C’è un grafico che nella sua semplicità spiega cosa ci si deve attendere sul fronte delle politiche ambientali dal nuovo presidente degli Stati Uniti, Donald Trump. Lo ha pubblicato nei giorni scorsi una società di consulenza indipendente, la Lux research (www.luxresearch.com), specializzata in innovazione tecnologica, con sedi dagli Usa al Giappone: le emissioni di Co2 dell’economia americana sono destinate a crescere del 16% nei prossimi 8 anni, immaginando che Trump regga la Casa Bianca per due mandati. In valori assoluti, si tratta di 3,4 miliardi di tonnellate di anidride carbonica in più destinate a finire nell’atmosfera. Se avesse prevalso la Clinton, le emissioni avrebbero, invece, continuato a scendere.

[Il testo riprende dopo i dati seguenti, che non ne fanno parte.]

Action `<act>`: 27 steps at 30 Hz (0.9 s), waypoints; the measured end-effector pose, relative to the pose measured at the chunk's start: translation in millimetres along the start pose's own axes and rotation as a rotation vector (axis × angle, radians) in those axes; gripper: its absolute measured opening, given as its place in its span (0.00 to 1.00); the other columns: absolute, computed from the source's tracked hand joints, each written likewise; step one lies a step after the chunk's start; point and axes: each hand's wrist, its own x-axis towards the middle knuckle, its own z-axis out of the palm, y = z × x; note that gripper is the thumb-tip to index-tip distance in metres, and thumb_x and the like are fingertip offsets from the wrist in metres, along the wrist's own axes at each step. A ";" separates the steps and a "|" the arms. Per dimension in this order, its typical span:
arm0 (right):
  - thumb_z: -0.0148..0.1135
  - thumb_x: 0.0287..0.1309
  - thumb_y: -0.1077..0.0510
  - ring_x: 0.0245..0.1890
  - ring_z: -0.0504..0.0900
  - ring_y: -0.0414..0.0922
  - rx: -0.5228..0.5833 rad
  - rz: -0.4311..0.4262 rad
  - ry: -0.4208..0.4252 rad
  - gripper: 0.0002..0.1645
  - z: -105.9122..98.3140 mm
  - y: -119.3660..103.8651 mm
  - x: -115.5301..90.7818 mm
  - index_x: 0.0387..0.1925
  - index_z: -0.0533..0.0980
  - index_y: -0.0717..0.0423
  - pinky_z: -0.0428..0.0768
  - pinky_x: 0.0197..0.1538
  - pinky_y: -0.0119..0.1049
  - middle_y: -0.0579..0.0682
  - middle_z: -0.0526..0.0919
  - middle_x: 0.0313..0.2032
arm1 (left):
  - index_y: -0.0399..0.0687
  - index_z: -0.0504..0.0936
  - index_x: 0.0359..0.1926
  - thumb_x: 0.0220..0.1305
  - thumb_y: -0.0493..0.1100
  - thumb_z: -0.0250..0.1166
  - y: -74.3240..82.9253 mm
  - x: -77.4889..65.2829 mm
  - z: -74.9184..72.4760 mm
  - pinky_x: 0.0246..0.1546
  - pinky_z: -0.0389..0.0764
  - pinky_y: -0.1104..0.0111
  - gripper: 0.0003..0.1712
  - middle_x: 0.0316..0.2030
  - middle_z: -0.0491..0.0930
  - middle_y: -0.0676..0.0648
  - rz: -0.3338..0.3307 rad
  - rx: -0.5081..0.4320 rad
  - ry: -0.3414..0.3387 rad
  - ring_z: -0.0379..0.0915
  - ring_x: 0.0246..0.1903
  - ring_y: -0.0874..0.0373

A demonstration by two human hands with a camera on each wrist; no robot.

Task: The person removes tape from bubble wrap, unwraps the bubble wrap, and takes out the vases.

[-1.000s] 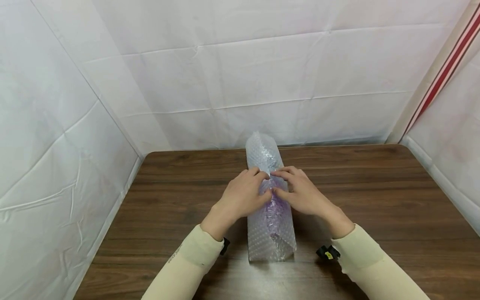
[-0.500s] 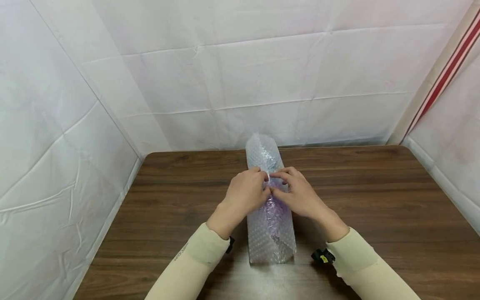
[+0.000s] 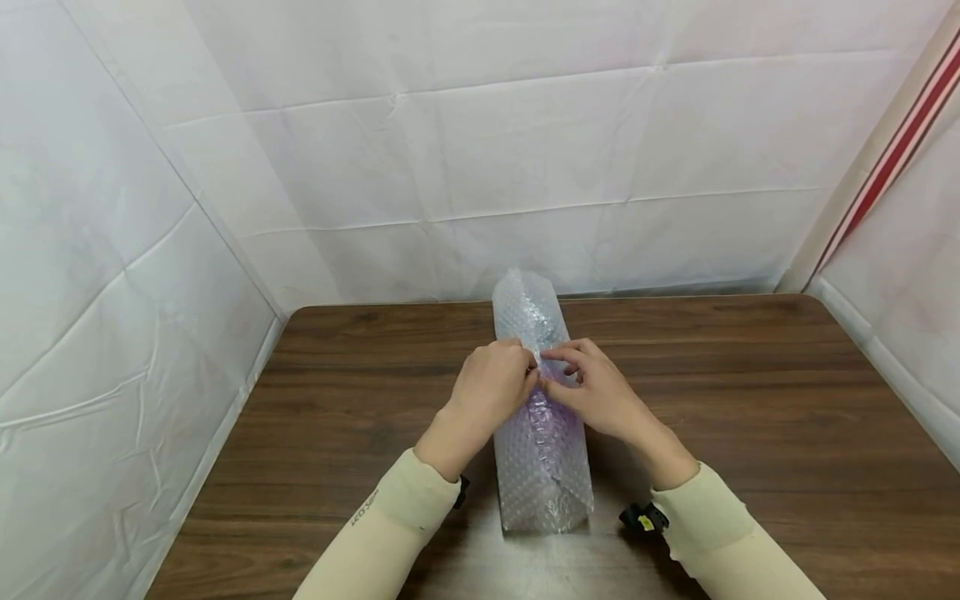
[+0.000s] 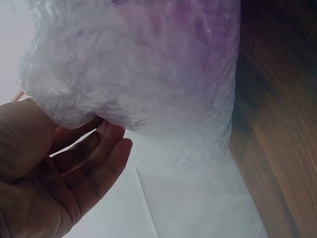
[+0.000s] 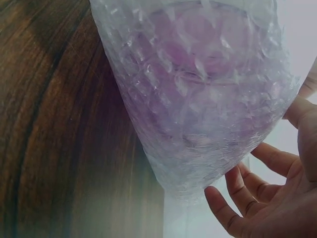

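A long bundle of clear bubble wrap (image 3: 525, 492) lies on the table, running away from the person. Something purple (image 5: 198, 59) and rounded shows through the layers, blurred by the bubbles. Over the bundle's middle, my left hand (image 3: 489, 382) pinches the wrap's upper edge between thumb and curled fingers. My right hand (image 3: 603, 398) faces it from the other side, thumb and index fingertips right at the same seam. Its other fingers are loosely bent, spread along the wrap in the right wrist view. The left fingertips are partly hidden under the wrap in the left wrist view.
The dark wood table (image 3: 360, 400) extends to both sides of the bundle. White cloth sheets (image 3: 480, 167) hang close behind its back edge and at both sides. A red-striped strip (image 3: 892, 158) runs down the right corner. Small black devices (image 3: 643, 518) sit at the wrists.
My left fingers have curled in and drawn together on the wrap's edge. The right hand has shifted slightly, staying at the seam. The bundle remains nearly in place.
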 end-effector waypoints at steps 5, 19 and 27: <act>0.67 0.69 0.52 0.49 0.76 0.50 0.015 -0.006 0.006 0.25 1.1 -0.3 -1.8 0.64 0.79 0.54 0.75 0.44 0.40 0.55 0.75 0.61 | 0.49 0.93 0.35 0.70 0.46 0.69 -0.9 -1.5 0.5 0.25 0.81 0.72 0.09 0.28 0.83 0.51 0.032 0.056 0.021 0.80 0.24 0.61; 0.69 0.67 0.52 0.49 0.76 0.50 0.033 -0.024 0.026 0.25 5.1 -4.4 -3.3 0.62 0.80 0.55 0.76 0.48 0.43 0.54 0.76 0.60 | 0.47 0.91 0.30 0.70 0.41 0.69 -5.2 -3.6 -6.0 0.18 0.70 0.76 0.10 0.24 0.82 0.51 0.101 0.071 0.024 0.63 0.17 0.66; 0.69 0.67 0.52 0.49 0.76 0.50 0.019 -0.021 0.037 0.25 9.2 -6.0 -3.2 0.62 0.81 0.55 0.76 0.47 0.42 0.54 0.75 0.61 | 0.47 0.90 0.30 0.70 0.40 0.68 -9.3 -6.0 -7.7 0.18 0.67 0.77 0.10 0.23 0.82 0.51 0.164 0.105 0.030 0.59 0.16 0.67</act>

Quasi cancellata dai tre dibattiti pre-elettorali tra Clinton e Trump, (come ricorda Alessandro Martorana in una puntuale analisi pubblicata il 7 novembre dal quotidiano on line International business time) con appena tre citazioni di sfuggita e tutte della Clinton, la questione cruciale dei cambiamenti climatici è destinata ad “oscurare” rapidamente altre polemiche di maggior “successo” mediatico, come quelle sulle tasse non pagate o sulle battute sessiste del neo presidente Usa.
Trump, che fino al 2014 definiva pubblicamente il climate change come una “costosa bufala”, ha promesso in campagna elettorale di ritirare gli impegni assunti da Obama con la Cop 21 di Parigi sulle riduzioni di gas serra; ha annunciato la fine della moratoria per le estrazioni di carbone negli Usa; ha fortemente criticato gli incentivi alle rinnovabili e i “vincoli” che impediscono lo sfruttamento più massiccio del gas e di altre “risorse energetiche americane”, come il petrolio. Non bastasse, l’ex tycoon ha definito una “disgrazia” l’Epa (l’Agenzia federale per la protezione dell’ambiente) minacciandone la chiusura.
Non ha giovato, in questo scenario abbastanza inquietante per il futuro delle politiche ambientali negli Usa e su scala globale, la “timidezza” con cui la Clinton ha trattato differenze così profonde con il suo antagonista repubblicano. Maliziosamente si potrebbe ricordare il forte sostegno economico delle lobby petrolifere alla candidata democratica, ma è un dato di fatto che ambiente e climate change sono rimasti lontanissimi dai riflettori di questa lunga e aspra campagna elettorale.
Le speranze concretamente accese da Obama, decisivo per la buona riuscita della Cop 21 di Parigi, rischiano di naufragare nell’era Trump. E si dovrà verificare con grande attenzione quanto accadrà in questi giorni durante i lavori della Cop 22 di Marrakech, soprattutto per quanto riguarda le risorse indispensabili per dare concretezza alla riduzione delle emissioni e alle politiche di adattamento ai cambiamenti climatici. Una delle minacce lanciate da Trump nei mesi scorsi, infatti, è stata quella di azzerare tutti i finanziamenti in materia destinati ai programmi dell’Onu.
Merita una riflessione, infine, quanto è accaduto in pochi mesi da Londra a New York, nella culla storica e ideologica del liberismo economico, del turbo capitalismo e della globalizzazione senza freni: di fronte alla crisi di un sistema che hanno sostanzialmente costruito e imposto come pensiero, inglesi e americani “girano le spalle al mondo”, in nome di un neo-protezionismo che fa paura. Una ragione in più per rivendicare e promuovere un’economia nuova, civile, ecologica e solidale, come quella che sta animando le giornate di Ecomondo a Rimini. Piccoli segnali, sicuramente, se confrontati con quanto è accaduto in Gran Bretagna e negli Stati Uniti. Ma non saranno certo Trump e la Brexit a costruire un futuro desiderabile per tutti.